Les universités, qui devraient être parmi les institutions où le principe du mérite est appliqué avec la plus grande rigueur, font preuve d'une résistance inexplicable à ce sujet.
En d'autres termes, elles résistent.
Les professeurs éminents croient que les postes universitaires leur reviennent de droit, à eux et à leur famille.
Bien sûr, être issu d'une famille universitaire constitue un héritage génétique et un atout qui peut s'avérer avantageux.
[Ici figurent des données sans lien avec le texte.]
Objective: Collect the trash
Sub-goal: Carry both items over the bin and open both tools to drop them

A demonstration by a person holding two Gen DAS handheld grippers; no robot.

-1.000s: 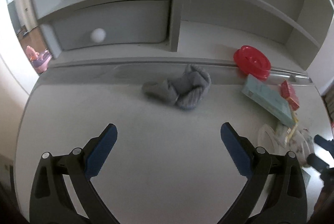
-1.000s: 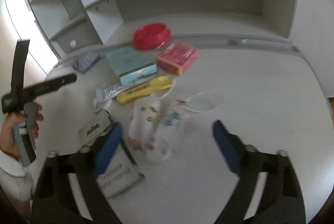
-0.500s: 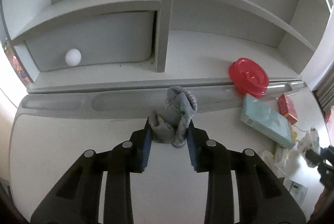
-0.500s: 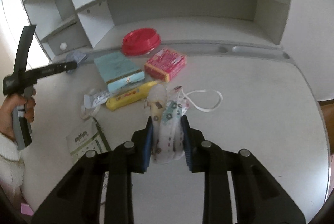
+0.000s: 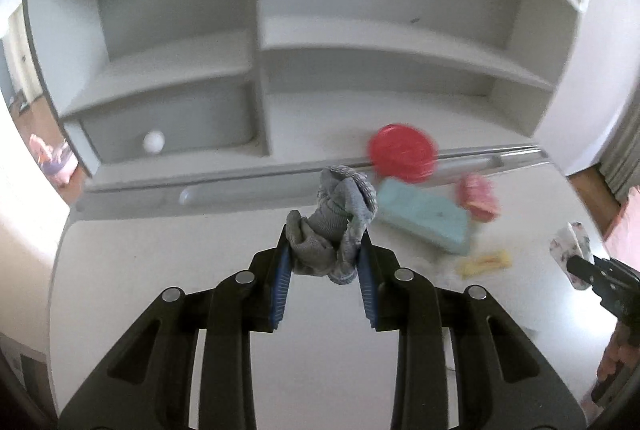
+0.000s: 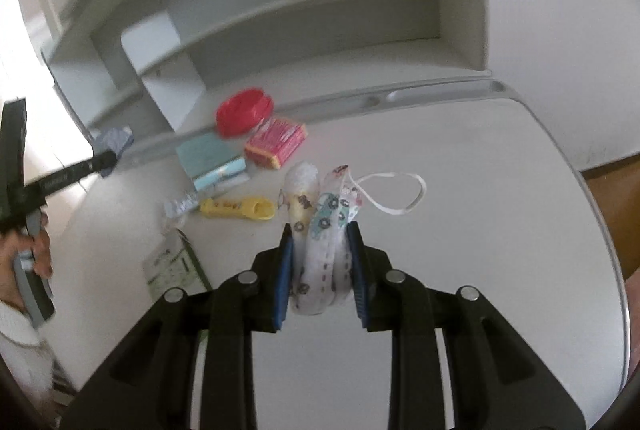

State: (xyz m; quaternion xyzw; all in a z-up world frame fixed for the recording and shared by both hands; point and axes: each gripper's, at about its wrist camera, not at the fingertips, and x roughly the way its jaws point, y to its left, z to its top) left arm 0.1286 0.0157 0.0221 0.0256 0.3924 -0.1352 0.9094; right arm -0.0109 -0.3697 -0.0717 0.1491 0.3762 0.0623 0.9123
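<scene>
Left gripper [image 5: 325, 262]: clamped on grey sock [image 5: 334, 230], soft, light; pinch the bunched middle.
Right gripper [image 6: 319, 262]: clamped on patterned face mask [image 6: 320, 250], limp, loop dangling.

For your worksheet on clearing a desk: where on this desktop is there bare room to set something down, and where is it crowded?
Free: the desk right of the white loop, and its left part below the groove. Crowded: around the red lid, red packet, teal box and yellow wrapper.
</scene>
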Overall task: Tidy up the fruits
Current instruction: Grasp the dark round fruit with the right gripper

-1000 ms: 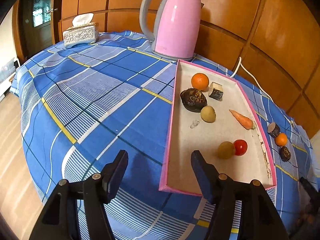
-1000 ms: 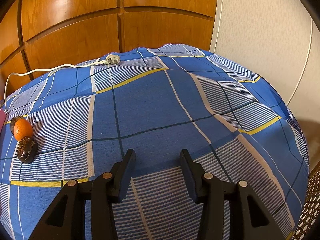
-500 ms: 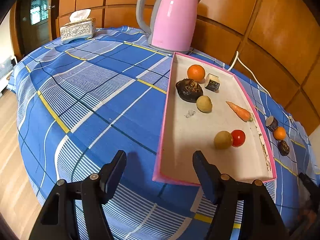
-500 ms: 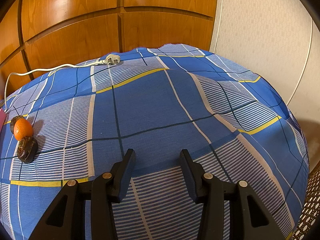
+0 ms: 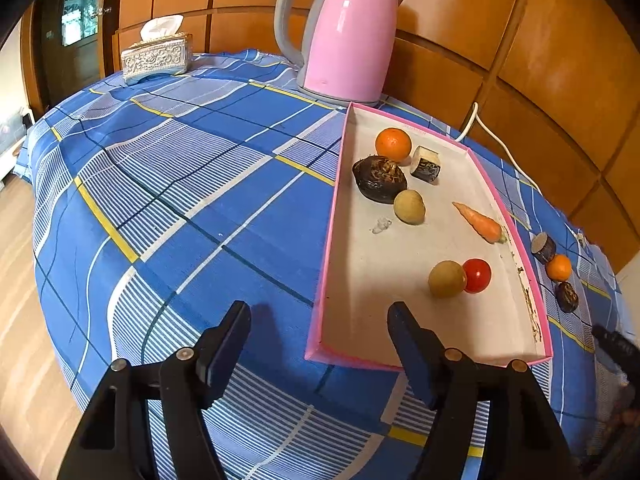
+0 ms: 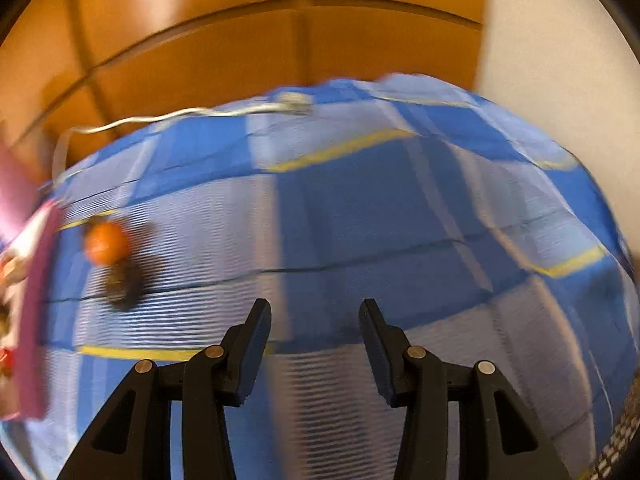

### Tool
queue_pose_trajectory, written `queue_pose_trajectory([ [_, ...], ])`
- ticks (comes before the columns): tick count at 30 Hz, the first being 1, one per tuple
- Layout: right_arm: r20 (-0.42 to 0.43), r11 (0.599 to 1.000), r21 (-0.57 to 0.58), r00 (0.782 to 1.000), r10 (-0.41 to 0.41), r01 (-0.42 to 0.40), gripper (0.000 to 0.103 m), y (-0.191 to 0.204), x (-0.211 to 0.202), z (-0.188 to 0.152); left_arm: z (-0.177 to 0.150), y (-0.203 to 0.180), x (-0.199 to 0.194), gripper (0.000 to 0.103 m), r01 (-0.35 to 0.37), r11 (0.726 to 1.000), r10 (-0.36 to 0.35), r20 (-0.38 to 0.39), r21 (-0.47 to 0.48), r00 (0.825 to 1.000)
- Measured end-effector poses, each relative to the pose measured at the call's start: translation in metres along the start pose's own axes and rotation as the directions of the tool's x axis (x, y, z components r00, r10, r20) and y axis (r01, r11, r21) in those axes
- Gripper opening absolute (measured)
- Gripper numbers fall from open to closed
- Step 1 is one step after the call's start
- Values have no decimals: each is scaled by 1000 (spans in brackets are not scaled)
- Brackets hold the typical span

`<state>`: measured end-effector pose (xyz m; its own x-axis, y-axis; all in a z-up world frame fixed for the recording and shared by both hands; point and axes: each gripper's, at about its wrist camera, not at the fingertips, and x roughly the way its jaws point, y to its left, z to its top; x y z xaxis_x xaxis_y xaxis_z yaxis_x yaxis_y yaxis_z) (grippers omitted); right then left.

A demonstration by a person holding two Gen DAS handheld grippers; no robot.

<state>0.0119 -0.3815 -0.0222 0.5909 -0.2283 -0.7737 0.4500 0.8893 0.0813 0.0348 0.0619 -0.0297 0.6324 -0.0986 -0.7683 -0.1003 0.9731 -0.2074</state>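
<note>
Swinging left, my right claw (image 6: 315, 316) gapes empty; blurred orange (image 6: 105, 243), maybe. Left claw (image 5: 318, 322) wide, empty, straddling tray (image 5: 329, 240) corner.

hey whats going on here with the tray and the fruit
A person with two handheld grippers is sorting produce into a pink tray. Both the left gripper and the right gripper are open and empty. Three pieces, including an orange, lie on the cloth beside the tray. The right view is blurred.

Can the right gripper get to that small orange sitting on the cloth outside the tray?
Probably yes. The right gripper is open and empty, and bare cloth lies between it and the orange; only the dark fruit sits close beside it.
</note>
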Motion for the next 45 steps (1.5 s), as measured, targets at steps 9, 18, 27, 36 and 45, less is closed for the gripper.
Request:
queue_pose_trajectory([
  [9, -45, 928, -311, 979, 200, -204, 69, 97, 5, 14, 0, 0, 0, 72, 2, 1000, -2, -1, -2, 1000],
  [18, -83, 901, -395, 984, 158, -178, 48, 121, 36, 14, 0, 3, 2, 72, -4, 1000, 4, -6, -9, 1000],
  [27, -49, 904, -377, 979, 196, -200, 48, 113, 37, 9, -1, 3, 2, 72, -11, 1000, 11, -1, -7, 1000],
  [36, -36, 902, -391, 983, 181, -180, 48, 117, 37, 9, -2, 5, -3, 73, -15, 1000, 15, 8, -8, 1000],
  [45, -53, 907, -377, 982, 182, -189, 48, 111, 30, 5, -2, 7, -6, 74, -17, 1000, 17, 13, -14, 1000],
])
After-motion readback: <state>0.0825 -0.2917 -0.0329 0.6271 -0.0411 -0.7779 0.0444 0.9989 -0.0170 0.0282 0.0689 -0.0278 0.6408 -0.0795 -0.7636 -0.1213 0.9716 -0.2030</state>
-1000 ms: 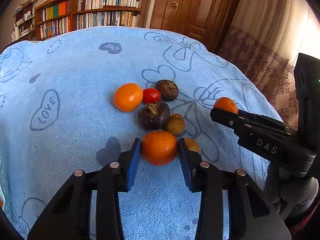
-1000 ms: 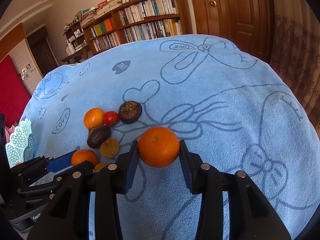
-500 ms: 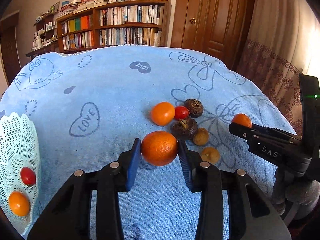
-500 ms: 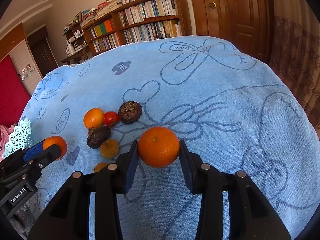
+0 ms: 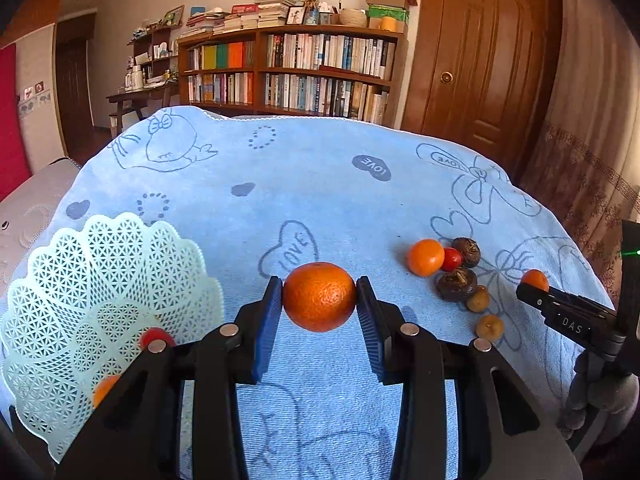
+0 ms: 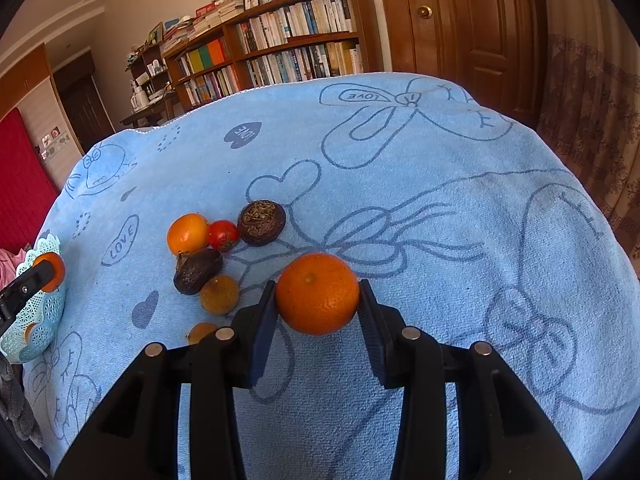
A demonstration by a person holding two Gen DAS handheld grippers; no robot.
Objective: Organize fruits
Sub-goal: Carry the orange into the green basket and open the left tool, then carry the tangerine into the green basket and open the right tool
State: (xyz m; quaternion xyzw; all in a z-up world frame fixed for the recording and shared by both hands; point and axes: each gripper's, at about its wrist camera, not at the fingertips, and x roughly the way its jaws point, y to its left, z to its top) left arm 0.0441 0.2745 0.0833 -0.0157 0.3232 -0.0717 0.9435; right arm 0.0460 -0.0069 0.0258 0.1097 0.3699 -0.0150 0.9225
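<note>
My left gripper [image 5: 319, 304] is shut on an orange [image 5: 319, 297], held above the blue cloth just right of the pale lattice basket [image 5: 80, 280]. A red tomato [image 5: 154, 336] and an orange fruit [image 5: 105, 388] lie in that basket, partly hidden by my fingers. My right gripper [image 6: 318, 300] is shut on a second orange [image 6: 317, 293], near a heap of fruit: an orange [image 6: 187, 233], a tomato [image 6: 223, 234], two dark fruits [image 6: 261, 222] [image 6: 197, 270] and two small brown ones [image 6: 219, 294]. The same heap [image 5: 452, 268] shows at the right of the left wrist view.
The blue patterned cloth [image 6: 440, 208] covers a rounded surface that falls away on all sides. A bookshelf [image 5: 292, 76] and a wooden door [image 5: 484, 52] stand behind it. A curtain [image 5: 592, 140] hangs at the right, and something red [image 6: 20, 184] is at the far left.
My left gripper has lifted its orange out of the heap and carried it left to the basket. The right gripper has held still with its orange.
</note>
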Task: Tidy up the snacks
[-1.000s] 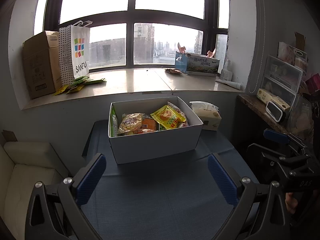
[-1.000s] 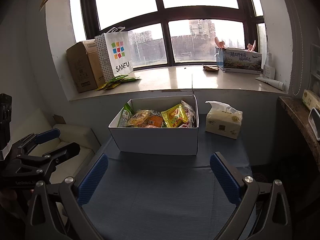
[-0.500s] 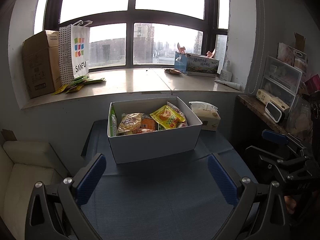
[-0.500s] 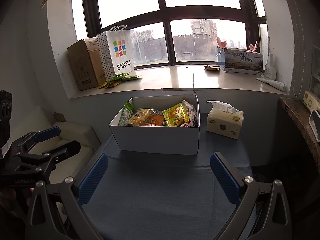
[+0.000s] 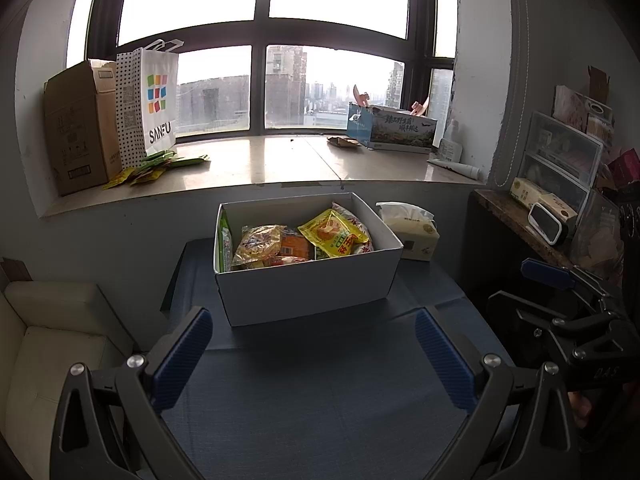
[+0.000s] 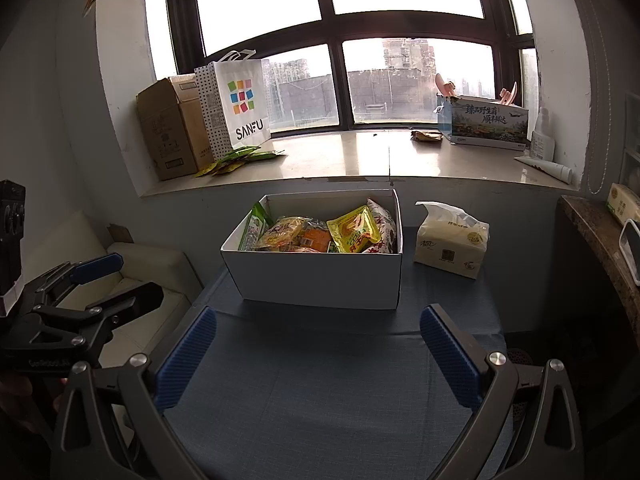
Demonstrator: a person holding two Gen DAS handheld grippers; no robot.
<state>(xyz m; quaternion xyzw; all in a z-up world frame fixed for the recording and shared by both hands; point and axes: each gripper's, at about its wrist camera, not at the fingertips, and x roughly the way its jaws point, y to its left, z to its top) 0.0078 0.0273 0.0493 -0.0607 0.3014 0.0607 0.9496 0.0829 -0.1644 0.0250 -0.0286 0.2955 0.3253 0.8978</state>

Cependant, dans l'académie turque, ce transfert d'héritage ne produit pas toujours des résultats positifs.
Les exemples ne manquent pas, comme celui du fils d'un ancien recteur qui ne brille pas particulièrement par son intelligence.
N'y a-t-il pas de bons éléments ?
Bien sûr qu'il y en a, et ils sont majoritaires.
La lumière a souvent éclairé le pied de la lampe.
La pomme est souvent tombée au pied du pommier.
Le Prof. Dr. Ali Umut Türkcan, fils du célèbre Prof. Dr. Ergun Tükcan de la faculté des sciences politiques (Mülkiye) — avec qui j'ai commencé à l'Université Anadolu et partagé un logement étudiant — est l'un des rares universitaires à avoir réussi ce transfert d'héritage avec brio.
Le contenu de ses recherches et de ses travaux montre clairement qu'ils ne proviennent pas seulement d'études actuelles, mais qu'ils puisent leurs sources dans des racines profondes.
L'aura académique et la substance qu'il a créées portent également la marque du savoir distillé par le professeur Ergun.
Mais cette situation ne donne pas toujours de tels résultats.
En raison de la puissance académique de leur famille, certains héritiers, grandis dans l'oisiveté avec la certitude de trouver un poste à l'université, finissent par se mettre en danger, mettre l'institution en péril et ruiner la réputation familiale.
Les confréries (cemaat) constituent un autre problème.
Pour accaparer les postes universitaires au détriment des familles académiques, elles convoitent ces fonctions malgré leur incompétence notoire.
À cette fin, elles n'ont pas hésité à rôder autour des « chambres cosmiques » et ont même volé les sujets d'examen.
Par la suite, elles ont progressé et prospéré grâce à de fausses recherches, des revues douteuses et des articles « tourniquets », avant de finir par se heurter au mur et voler en éclats.
Qu'elles ne pleurent pas, j'ai été témoin en 1995 du vol des sujets d'examen de l'Université Rutgers.
J'ai étudié au Stevens Institute of Technology grâce à mes propres mérites et à une bourse de l'institut, pas avec des sujets volés.
Il est évident que le YÖK (Conseil de l'enseignement supérieur) a dû constater ce que j'ai vu et su, puisqu'il tente de prendre certaines mesures.
Tout comme il y a 30 ans.
Si, il y a 30 ans, les promotions académiques ont commencé à se faire à la lumière de données qualitatives issues de revues scientifiques internationales, des promotions seront désormais effectuées sur la base de données similaires, bien que plus actuelles.
Il y a 30 ans, les universitaires qui ont pris au sérieux l'évolution des critères de promotion et qui ont constitué leurs équipes de recherche en fonction de données qualitatives ont été très performants et sont rapidement devenus professeurs.
Ceux qui n'ont pas réussi à briser le pentagone formé par les relations, les amis, la famille, les confréries et la politique ont échoué, se sont corrompus et ont terni la réputation de leurs institutions.
Ceux qui ont fait du mérite leur principe directeur ont acquis une reconnaissance internationale.
Ils sont devenus la quatrième génération d'universitaires.
Le YÖK travaille désormais à nouveau sur la question du mérite.
Dans les promotions académiques, il met en avant la production scientifique, les brevets, les projets, la contribution sociale, la compétitivité et l'entrepreneuriat.
Il s'attaque également sérieusement à la question des publications « fantômes » produites contre rémunération et sans citations, qui constituent la cellule cancéreuse de la corruption académique actuelle.
À une époque où les classements universitaires mondiaux jouent un rôle crucial dans les choix des étudiants internationaux, le YÖK doit mettre en œuvre ces mises à jour.
Cela pourrait commencer par la réintroduction d'un jury oral dans l'examen d'agrégation (doçentlik) avec un cadre actualisé.